Les pays importateurs de broutards inquiets par le déclin du cheptel français
TNC le 13/10/2022 à 05:10
L’export de maigre est un débouché majeur pour écouler les produits de l'élevage allaitant français. Si l'Italie ou l'Espagne ont toujours été des partenaires de choix pour la valorisation des broutards, la diminution du cheptel français commence à avoir des répercussions sur les volumes alloués à nos partenaires historiques.
L’Italie engraisse chaque année plus de 900 000 bovins français (mâles et femelles issus des troupeaux lait et viande). L’Espagne est également un partenaire privilégié de la France, avec environ 460 000 animaux exportés par an. Cependant, avec 457 000 vaches allaitantes perdues entre 2016 et 2022, et plus de 700 000 vaches en incluant le cheptel laitier, les animaux disponibles à l’export se raréfient. Ce constat est d’autant plus alarmant que les projections de l’Institut de l’élevage (Idèle) sur la démographie bovine tablent sur la perte de 483 000 vaches allaitantes à horizon 2030. Dans ce contexte, difficile de contenter nos partenaires historiques, alors que 45 % des mâles issus du cheptel allaitant sont valorisés via l’export de maigre.
Entre – 125 000 et – 219 000 broutards à l’export en 2030
Des simulations effectuées par l’Idele permettent de chiffrer les conséquences de la décapitalisation à l’export. « Si l’on suppose la même orientation des exploitations, c’est-à-dire avec 45 % des broutards mâles issus du troupeau allaitant valorisés à l’export, la décapitalisation devrait entrainer une diminution du nombre de broutards exportés de 125 000 animaux par an en 2030 », alerte Eva Groshens, démographe au département économie de l’Idèle. Cela reviendrait à passer de 747 000 mâles allaitants exportés en 2021, à 622 000 en 2030, sans parler de la diminution du nombre de broutardes, et animaux issus du cheptel laitier disponibles à l’export.

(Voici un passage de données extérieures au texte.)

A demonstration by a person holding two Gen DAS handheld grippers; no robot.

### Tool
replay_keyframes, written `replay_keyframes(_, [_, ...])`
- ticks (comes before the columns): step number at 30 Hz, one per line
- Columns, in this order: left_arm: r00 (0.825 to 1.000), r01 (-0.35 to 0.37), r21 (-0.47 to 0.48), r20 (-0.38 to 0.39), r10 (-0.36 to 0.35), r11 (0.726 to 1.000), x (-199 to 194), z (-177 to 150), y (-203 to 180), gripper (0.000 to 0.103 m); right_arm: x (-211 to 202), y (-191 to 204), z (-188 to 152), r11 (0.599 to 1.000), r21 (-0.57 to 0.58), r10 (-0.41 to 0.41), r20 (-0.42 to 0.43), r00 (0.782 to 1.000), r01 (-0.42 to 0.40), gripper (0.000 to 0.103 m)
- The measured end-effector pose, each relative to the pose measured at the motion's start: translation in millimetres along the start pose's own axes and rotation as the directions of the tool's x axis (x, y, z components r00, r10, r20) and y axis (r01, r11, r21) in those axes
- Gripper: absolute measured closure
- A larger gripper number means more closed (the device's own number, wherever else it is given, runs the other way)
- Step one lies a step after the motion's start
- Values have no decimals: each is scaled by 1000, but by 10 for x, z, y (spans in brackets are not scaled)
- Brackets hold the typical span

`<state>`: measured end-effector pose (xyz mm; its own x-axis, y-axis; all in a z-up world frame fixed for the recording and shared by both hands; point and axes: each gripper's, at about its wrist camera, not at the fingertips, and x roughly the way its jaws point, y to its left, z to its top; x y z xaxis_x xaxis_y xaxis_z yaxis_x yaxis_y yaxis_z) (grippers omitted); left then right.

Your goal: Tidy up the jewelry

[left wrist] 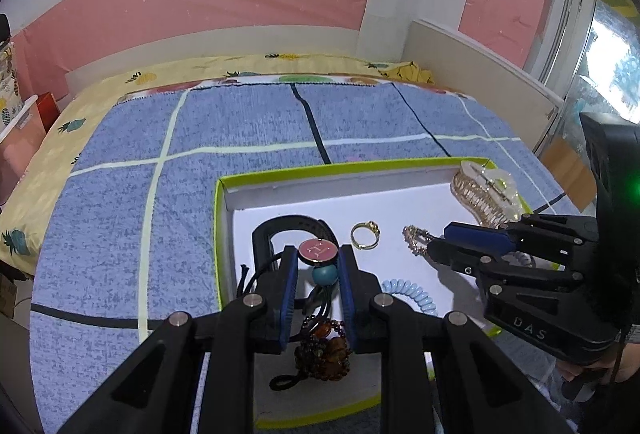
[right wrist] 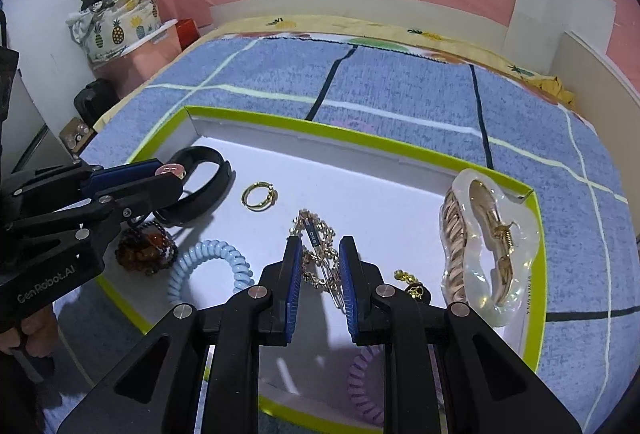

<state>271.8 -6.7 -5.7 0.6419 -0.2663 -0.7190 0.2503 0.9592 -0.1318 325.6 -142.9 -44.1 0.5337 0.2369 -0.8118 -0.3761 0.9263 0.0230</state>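
Note:
A white box with a green rim [left wrist: 218, 234] lies on the blue checked blanket. Over its left part my left gripper [left wrist: 318, 254] is shut on a hair tie whose pink disc [left wrist: 318, 249] sits between the blue pads; its teal bead and black cords hang below. My right gripper [right wrist: 320, 246] is shut on a gold chain hair clip [right wrist: 320, 258], low over the box floor. From the left wrist view, the clip [left wrist: 416, 240] sticks out of the right gripper [left wrist: 436, 244].
In the box lie a black band [right wrist: 212, 170], gold ring [right wrist: 260, 196], clear claw clip [right wrist: 488, 246], light blue spiral tie [right wrist: 212, 262], amber bead bracelet [right wrist: 146, 246], gold earring [right wrist: 412, 284] and purple spiral tie [right wrist: 362, 386]. Bags stand far left.

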Motion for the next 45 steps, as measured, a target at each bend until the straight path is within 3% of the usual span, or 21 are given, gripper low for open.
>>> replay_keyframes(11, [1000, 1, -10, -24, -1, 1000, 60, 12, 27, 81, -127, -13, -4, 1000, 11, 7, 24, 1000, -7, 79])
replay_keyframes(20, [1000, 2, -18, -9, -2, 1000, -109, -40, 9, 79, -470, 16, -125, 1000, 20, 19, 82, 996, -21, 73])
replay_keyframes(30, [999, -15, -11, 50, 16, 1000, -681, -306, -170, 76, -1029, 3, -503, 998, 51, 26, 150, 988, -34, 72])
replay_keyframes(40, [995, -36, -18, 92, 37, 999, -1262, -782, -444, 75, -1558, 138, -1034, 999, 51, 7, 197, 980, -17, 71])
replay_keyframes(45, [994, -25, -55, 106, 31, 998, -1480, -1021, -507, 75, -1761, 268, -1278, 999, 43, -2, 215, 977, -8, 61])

Cependant, pour la démographe bovine, « on observe des premiers signes d’une forme de rétention des broutards vers l’engraissement en France. » Les achats de mâles par les engraisseurs français sont à la hausse sur les derniers mois, alors que les exportations de broutards sont en baisse marquée de 10 % sur les premiers mois de l’année 2022. « Si la France maintenait le nombre de jeunes bovins engraissés sur son territoire, la diminution du nombre de broutards à l’export pourrait atteindre 219 000 têtes, soit une baisse de 30 % des animaux disponibles. »
#Décapitalisation
« Le scénario tendanciel, qui conduira inévitablement à une raréfaction des animaux vifs comme de la #viande disponible, n’est pas souhaitable ni pour notre filière française, ni pour nos clients historiques. »

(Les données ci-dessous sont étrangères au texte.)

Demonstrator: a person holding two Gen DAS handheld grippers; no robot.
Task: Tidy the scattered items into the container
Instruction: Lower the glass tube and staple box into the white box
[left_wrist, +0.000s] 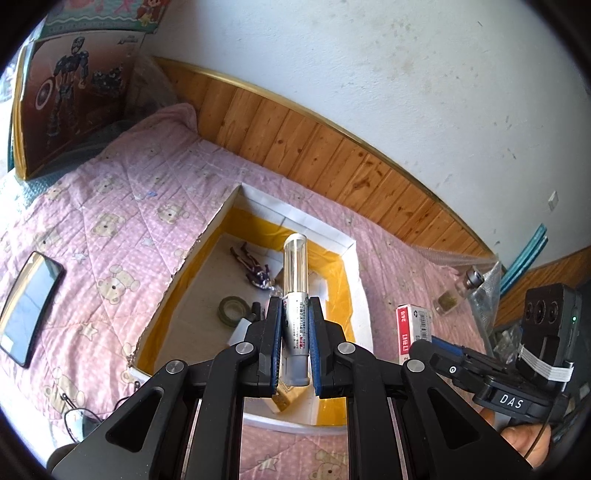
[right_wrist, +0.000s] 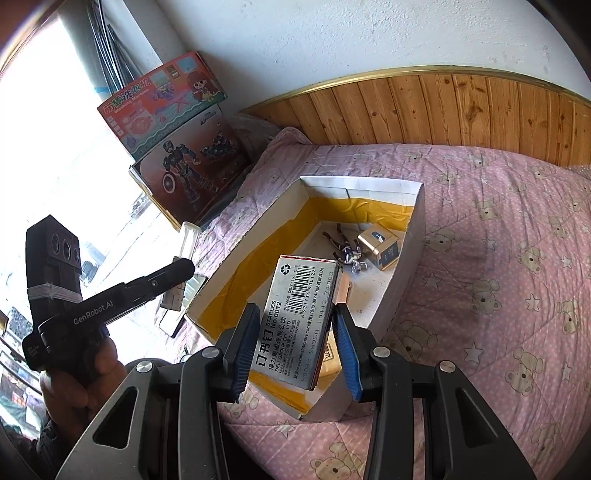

?? E.Bernard#SouverainetéAlimentaire#SommetElevage » pic.twitter.com/eQYl0jROxN— Interbev (@Interbev_fr) October 6, 2022
Les importateurs italiens prêts à passer des accords
Les broutards français sont une référence pour l’import de bovin vif en Italie : à lui seul, notre voisin transalpin valorisait 77 % des broutards français exportés en 2019. La décapitalisation du cheptel français inquiète les engraisseurs italiens : « Nous sommes très préoccupés par la diminution des exploitations françaises. Nous avons investi dans les filières d’engraissement en Italie, et l’on doit continuer à donner un futur à nos sociétés. Si nous ne mettons pas en place de stratégies, elles fermeront ! » alerte le partenaire Franco Martini, président d’Asprocarne Piemonte, une organisation italienne de producteurs de bovins viande, et membre d’Intercarne Italia.
« L’Italie consomme du JB, la France a besoin de vaches, on devrait pouvoir s’entendre » sourit le marchand italien, qui estime les importateurs prêts à s’engager pour trouver des solutions, voire à contractualiser pour assurer la pérennité des élevages italiens et français. Le commerçant de bestiaux a également confirmé la volonté des acteurs italiens d’aller « chercher de la marge à la vente », plus qu’à l’achat pour garantir la durabilité de la filière.
L’Espagne s’intéresse à la production de veaux de boucherie
Comme en Italie, l’Espagne s’inquiète du manque de disponibilité de broutards sur le marché. « Ce n’est pas un problème de prix, si le coût de production augmente, il est logique de payer plus cher, mais s’il y a moins de production, les entreprises d’engraissement vont perdre en compétitivité » commente Javier Lopez, directeur de Provacuno, l’interprofession des producteurs de viande bovine espagnole, qui croit que la spécialisation des ateliers permet à la filière de gagner en rentabilité. A défaut de broutards français, l’Espagne produit davantage de veaux de boucherie, moins convoités, et proposant des carcasses plus petites.